Task directions – Everything from the line containing "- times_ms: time" through the line containing "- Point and" should be repeated exactly, and nothing else from the data.

******

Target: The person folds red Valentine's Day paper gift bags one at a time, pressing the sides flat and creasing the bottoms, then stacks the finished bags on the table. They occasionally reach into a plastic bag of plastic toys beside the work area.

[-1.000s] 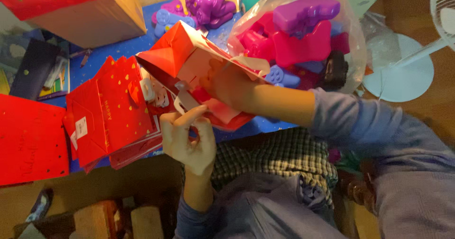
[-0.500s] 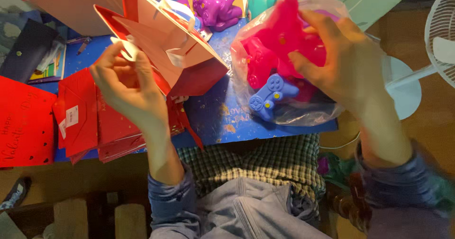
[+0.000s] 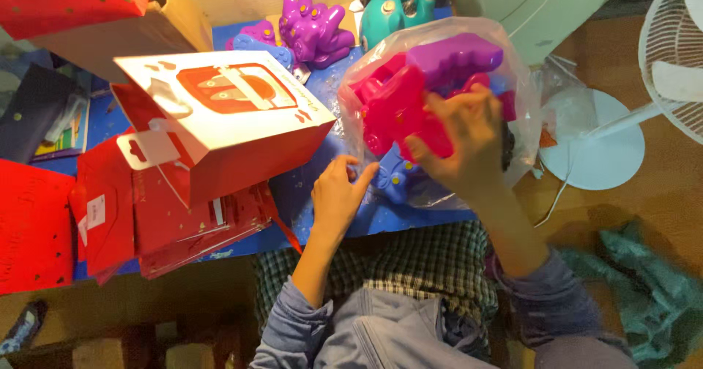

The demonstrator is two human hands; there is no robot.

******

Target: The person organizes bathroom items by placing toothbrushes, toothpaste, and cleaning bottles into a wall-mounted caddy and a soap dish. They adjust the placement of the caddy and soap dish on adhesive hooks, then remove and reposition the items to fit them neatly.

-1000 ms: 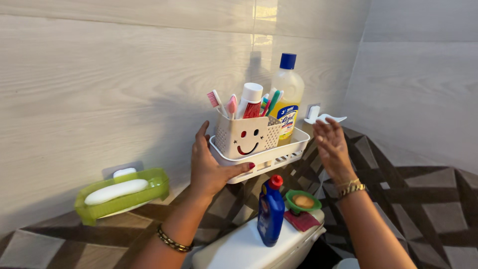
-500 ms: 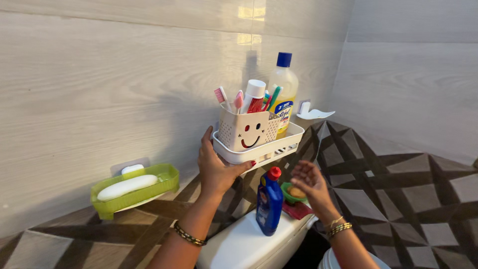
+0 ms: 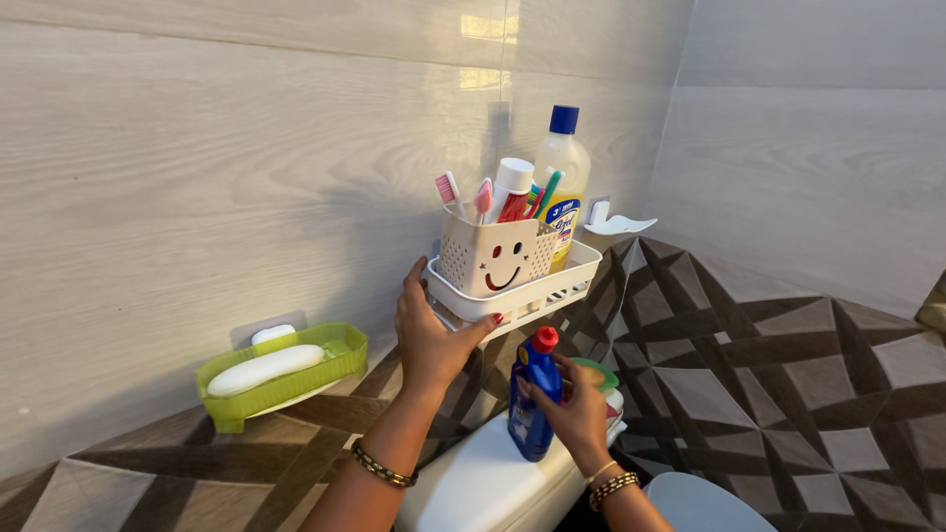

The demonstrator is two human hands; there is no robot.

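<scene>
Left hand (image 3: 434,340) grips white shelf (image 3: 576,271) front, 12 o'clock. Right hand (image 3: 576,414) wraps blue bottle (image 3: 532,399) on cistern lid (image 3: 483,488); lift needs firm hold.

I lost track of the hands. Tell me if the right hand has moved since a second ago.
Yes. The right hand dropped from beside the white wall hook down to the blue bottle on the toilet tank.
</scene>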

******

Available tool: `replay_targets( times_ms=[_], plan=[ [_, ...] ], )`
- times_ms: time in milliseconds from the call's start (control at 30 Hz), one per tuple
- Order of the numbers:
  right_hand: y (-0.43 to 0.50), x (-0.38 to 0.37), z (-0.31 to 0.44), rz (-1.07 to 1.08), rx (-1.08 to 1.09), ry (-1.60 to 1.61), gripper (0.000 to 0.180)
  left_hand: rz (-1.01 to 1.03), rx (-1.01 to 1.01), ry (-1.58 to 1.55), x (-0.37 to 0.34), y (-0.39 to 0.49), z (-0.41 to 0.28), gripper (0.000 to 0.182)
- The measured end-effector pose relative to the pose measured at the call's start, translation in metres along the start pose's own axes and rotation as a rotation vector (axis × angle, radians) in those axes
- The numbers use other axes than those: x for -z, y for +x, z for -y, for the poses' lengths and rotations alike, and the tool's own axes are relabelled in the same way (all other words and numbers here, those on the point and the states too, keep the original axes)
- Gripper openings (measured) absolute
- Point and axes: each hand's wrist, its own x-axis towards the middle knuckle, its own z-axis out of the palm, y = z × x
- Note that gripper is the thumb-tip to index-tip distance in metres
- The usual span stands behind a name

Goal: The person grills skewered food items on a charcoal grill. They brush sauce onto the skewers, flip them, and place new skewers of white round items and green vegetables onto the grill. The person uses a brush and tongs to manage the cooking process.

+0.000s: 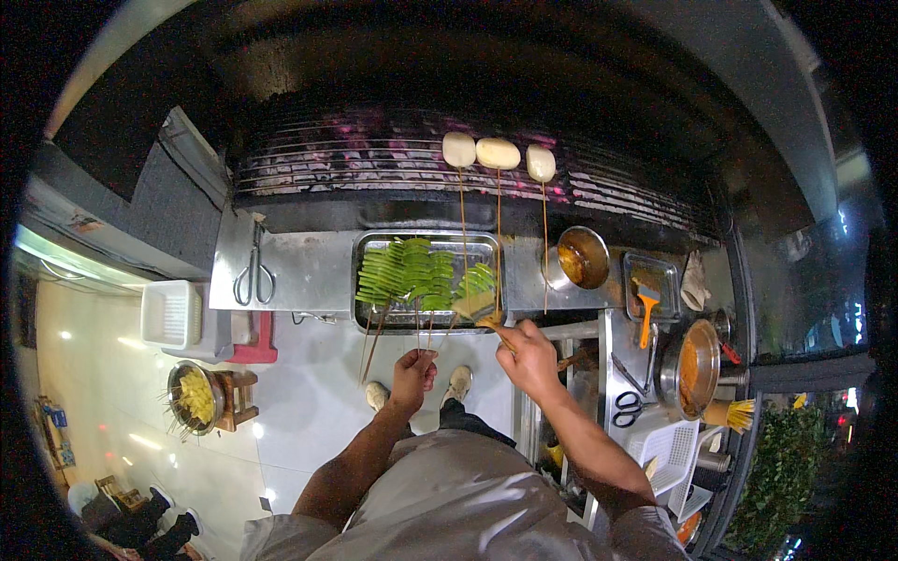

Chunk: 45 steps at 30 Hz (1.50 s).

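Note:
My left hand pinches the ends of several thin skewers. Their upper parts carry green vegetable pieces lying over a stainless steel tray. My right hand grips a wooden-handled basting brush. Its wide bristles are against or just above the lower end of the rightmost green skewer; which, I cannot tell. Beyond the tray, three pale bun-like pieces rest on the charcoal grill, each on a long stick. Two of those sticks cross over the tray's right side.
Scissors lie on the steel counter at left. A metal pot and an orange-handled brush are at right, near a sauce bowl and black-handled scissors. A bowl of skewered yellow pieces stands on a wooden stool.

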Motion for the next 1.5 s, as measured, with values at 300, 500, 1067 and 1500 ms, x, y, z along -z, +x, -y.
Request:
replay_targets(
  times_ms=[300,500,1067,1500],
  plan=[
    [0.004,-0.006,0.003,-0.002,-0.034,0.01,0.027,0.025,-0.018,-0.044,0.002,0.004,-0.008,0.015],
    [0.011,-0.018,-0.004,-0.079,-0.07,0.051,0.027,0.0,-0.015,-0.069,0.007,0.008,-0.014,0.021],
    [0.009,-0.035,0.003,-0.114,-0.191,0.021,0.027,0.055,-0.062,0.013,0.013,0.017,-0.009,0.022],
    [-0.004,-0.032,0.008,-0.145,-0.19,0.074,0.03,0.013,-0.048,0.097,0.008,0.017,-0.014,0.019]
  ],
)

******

Response –
- times_ms: time in milliseconds from the call's start (control at 30 Hz), one per tuple
- Order of the numbers:
  right_hand: y (-0.43 to 0.50), x (-0.38 to 0.37), z (-0.31 to 0.44), rz (-1.07 to 1.08), rx (-1.08 to 1.09), ry (-1.60 to 1.61), gripper (0.000 to 0.180)
  left_hand: rz (-1.01 to 1.03), rx (-1.01 to 1.01), ry (-1.58 to 1.55), x (-0.37 to 0.34), y (-0.39 to 0.49), z (-0.41 to 0.28), gripper (0.000 to 0.182)
- The measured end-effector pose relative to the pose measured at the call's start, translation in metres along the start pose's own axes and rotation as a rotation vector (axis × angle, radians) in those axes
- The numbers use other axes than those: x for -z, y for +x, z for -y, for the poses' lengths and rotations alike, and the tool's own axes are relabelled in the same way (all other words and numbers here, those on the point and the states too, keep the original axes)
- Gripper openings (measured) absolute
- Point and axes: each hand's wrist, its own x-axis towards the middle knuckle, its own z-axis out of the palm, y = z × x

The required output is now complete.